Technical debt — the accumulation of messy code, aging systems, and temporary patches that you will need to fix later — is costly anywhere in an organization. Within an analytics and AI stack, however, it can be the difference between being able to generate an insight that drives millions of dollars of ROI and simply continuing with business as usual. Or, it could be the difference between deploying a machine learning (ML) model that transforms a critical business process and showing off another ML science project.
Decisions that contribute to the accumulation of technical debt in an analytics and AI stack include:
- Signing another maintenance contract on that creaky on-premise data warehouse.
- Renewing the license on that monolithic analytics software that none of the new recruits seem to be interested in using.
- Renewing the contract with a specialized consultancy that maintains the backend of critical dashboards that haven’t been migrated to the new BI solution yet.
- Buying yet another point solution that promises quick ROI but solves only one, narrow problem. For example, as the attention of Generative AI increases, ever more startups will develop AI-powered solutions solving specific problems in the organization (e.g., AI-powered email generation for sales development representatives, AI-powered contract review for purchasing, etc.).
In each of these cases, the decision results in an analytics and AI stack that is:
- Separate from core business systems
- Not composable or modular (i.e., useful for only one purpose)
- Contributing to the siloing of teams or profiles
The accumulation of technical debt is a consequence of the distributed decision making and a desire to solve short-term problems. While any one decision that contributes to technical debt is undoubtedly defensible in isolation, the elimination of the debt requires a clear decision and concerted effort. That said, paying down that debt can pay dividends and position an organization to be more nimble in the face of changing economic conditions.
Once that decision has been made to pay down technical debt, what could a solution look like?
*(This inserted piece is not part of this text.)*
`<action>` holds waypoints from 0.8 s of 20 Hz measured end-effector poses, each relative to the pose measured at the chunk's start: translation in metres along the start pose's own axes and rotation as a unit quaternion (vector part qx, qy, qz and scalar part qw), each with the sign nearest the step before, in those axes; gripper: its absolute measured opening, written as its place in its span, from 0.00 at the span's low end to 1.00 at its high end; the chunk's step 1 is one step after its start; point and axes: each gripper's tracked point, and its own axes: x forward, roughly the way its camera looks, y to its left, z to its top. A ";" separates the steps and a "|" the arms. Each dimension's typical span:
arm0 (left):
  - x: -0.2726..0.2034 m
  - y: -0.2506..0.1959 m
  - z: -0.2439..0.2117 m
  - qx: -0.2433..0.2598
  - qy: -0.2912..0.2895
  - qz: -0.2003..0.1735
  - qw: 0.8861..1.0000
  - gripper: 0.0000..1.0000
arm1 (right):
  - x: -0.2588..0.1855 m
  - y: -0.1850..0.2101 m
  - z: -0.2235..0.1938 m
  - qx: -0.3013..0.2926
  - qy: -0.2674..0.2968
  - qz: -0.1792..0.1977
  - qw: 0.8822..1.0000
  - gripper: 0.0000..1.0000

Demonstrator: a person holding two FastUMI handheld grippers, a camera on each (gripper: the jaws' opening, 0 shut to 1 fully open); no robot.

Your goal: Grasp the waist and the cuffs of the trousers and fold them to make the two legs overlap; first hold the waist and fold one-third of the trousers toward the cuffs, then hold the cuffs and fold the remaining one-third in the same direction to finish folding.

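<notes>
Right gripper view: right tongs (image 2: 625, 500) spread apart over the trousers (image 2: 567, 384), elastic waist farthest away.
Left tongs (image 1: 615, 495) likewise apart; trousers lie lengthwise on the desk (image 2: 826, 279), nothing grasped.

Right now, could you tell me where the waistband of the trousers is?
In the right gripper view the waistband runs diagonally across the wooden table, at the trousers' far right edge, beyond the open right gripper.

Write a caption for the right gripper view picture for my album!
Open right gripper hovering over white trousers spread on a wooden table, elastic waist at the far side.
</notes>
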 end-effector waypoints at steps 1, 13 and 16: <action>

Thankfully, there is a clear direction in the industry: the modern data stack.
The Modern Data Stack for Analytics and AI
The modern data stack for analytics and AI solves many of the problems that accumulated technical debt will cause. A lot has been written about the modern data stack, including its challenges. The benefits that it provides relative to a debt-ridden analytics and AI stack are two fold:
1. A common data layer, in the form of a cloud data warehouse
2. A modern analytics and AI layer that is cross-profile, cross-functional, and use case agnostic
The Value of a Cloud Data Warehouse
The cloud data warehouse has emerged in the past years as the predominant architecture for enterprise data. Capable of handling structured and unstructured data, and providing a familiar interface in the form of popular querying and scripting languages like SQL and Python, these platforms allow for a wide range of enterprise data to be aggregated in a single environment.
This is not to say that all legacy data systems should be deprecated immediately. There are many well-run, on-premises Hadoop clusters that still provide excellent performance at very little cost. In terms of thinking about the next generation for the data storage and compute layer, it’s clear that cloud data warehouses are the default option going forward.
The Value of a Modern Analytics and AI Layer
There are three essential attributes of a modern analytics and AI layer that will protect your organization from the future accumulation of technical debt. It is:
- Cross-profile: As companies invest in the technical upskilling of their workforces, it is important to see data skills as a spectrum. Rather than siloing an organization's coders away from the rest of its teams, they should seek analytics and AI platforms that enable cross-profile collaboration across the no-code, low-code, and full-code spectrum.
- Cross-functional: As lines of business are empowered to make their own analytics and AI decisions, there is a risk of a siloing of expertise and abilities between these teams. AI solutions that solve a problem specific to one domain (employee retention prediction for HR, omnichannel optimization for Marketing, etc.) may provide fast ROI but they are not scalable and lead to an accumulation of technical debt.
- Use case agnostic: It is tempting to see a divide between the “traditional” work of descriptive analytics and the “cutting edge” of modern ML and AI solutions. But this is a false dichotomy, the reality is a spectrum of use cases. Platforms that provide the flexibility to handle both analytics and AI use cases (including Generative AI) help avoid technical debt by providing a single, modular environment for all work on data.
Dataiku Provides the Analytics and AI Layer
Dataiku combines the three conditions needed for a modern analytics and AI layer, inclusive of Generative AI. It is cross-profile, cross-functional, and use case agnostic. Large organizations like Pfizer have taken advantage of these capabilities. With Dataiku (and more specifically, the LLM Mesh), organizations can:
- Choose the right Generative AI model for a given application. For example, choosing between a public model provided as a service, or running an open-source model on their own private infrastructure.
- Connect Generative AI and ML algorithms or models to one another and to their enterprise data.
- Enable a wide range of non-coding domain experts from across the business to participate in the development and deployment of Generative AI applications.
- Maintain complete visibility and control over their AI initiatives, ensuring full AI Governance in the context of a Responsible AI framework.
So, while technical debt is a reality for every organization, the ones that take the initiative to pay that debt down sooner rather than later are better positioned to generate value from their data and take advantage of the latest AI developments, such as Generative AI.